_WHAT YOU NEED TO DO:_
Within the data that follows, set down exactly the lines from the one containing "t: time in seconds" through the one containing "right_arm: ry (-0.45", both ends included.

_DATASET EXTRACT:_
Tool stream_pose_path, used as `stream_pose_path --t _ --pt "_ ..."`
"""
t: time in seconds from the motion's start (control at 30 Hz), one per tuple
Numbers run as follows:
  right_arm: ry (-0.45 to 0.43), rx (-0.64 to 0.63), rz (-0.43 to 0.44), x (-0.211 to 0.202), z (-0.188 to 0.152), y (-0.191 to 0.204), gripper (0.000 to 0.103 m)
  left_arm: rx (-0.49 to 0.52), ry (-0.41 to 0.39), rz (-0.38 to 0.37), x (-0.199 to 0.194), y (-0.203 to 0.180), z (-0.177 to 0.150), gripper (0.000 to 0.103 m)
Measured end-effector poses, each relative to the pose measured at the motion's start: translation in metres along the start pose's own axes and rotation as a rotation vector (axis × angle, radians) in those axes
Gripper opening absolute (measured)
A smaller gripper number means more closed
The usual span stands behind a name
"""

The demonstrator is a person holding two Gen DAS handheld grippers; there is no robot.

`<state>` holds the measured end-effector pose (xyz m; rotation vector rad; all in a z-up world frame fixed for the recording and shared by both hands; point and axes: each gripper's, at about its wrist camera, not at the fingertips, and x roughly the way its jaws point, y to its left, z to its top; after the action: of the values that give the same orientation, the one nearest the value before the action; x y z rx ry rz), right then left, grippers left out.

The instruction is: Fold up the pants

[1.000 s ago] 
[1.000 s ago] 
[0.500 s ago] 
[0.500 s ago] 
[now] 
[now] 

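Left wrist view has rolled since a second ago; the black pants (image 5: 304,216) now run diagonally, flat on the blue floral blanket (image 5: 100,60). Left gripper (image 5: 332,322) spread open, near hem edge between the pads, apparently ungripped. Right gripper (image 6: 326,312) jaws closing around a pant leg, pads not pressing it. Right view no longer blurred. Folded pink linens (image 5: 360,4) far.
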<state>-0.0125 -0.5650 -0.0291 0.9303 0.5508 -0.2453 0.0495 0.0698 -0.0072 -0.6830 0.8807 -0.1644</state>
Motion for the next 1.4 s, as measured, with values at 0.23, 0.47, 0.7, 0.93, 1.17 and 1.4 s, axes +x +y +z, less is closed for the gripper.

_RESULT FOR THIS TASK:_
t: time in seconds from the motion's start (control at 30 Hz), one per tuple
Numbers run as follows:
  right_arm: ry (-0.45 to 0.43), rx (-0.64 to 0.63), rz (-0.43 to 0.44), x (-0.211 to 0.202), z (-0.188 to 0.152), y (-0.191 to 0.204), gripper (0.000 to 0.103 m)

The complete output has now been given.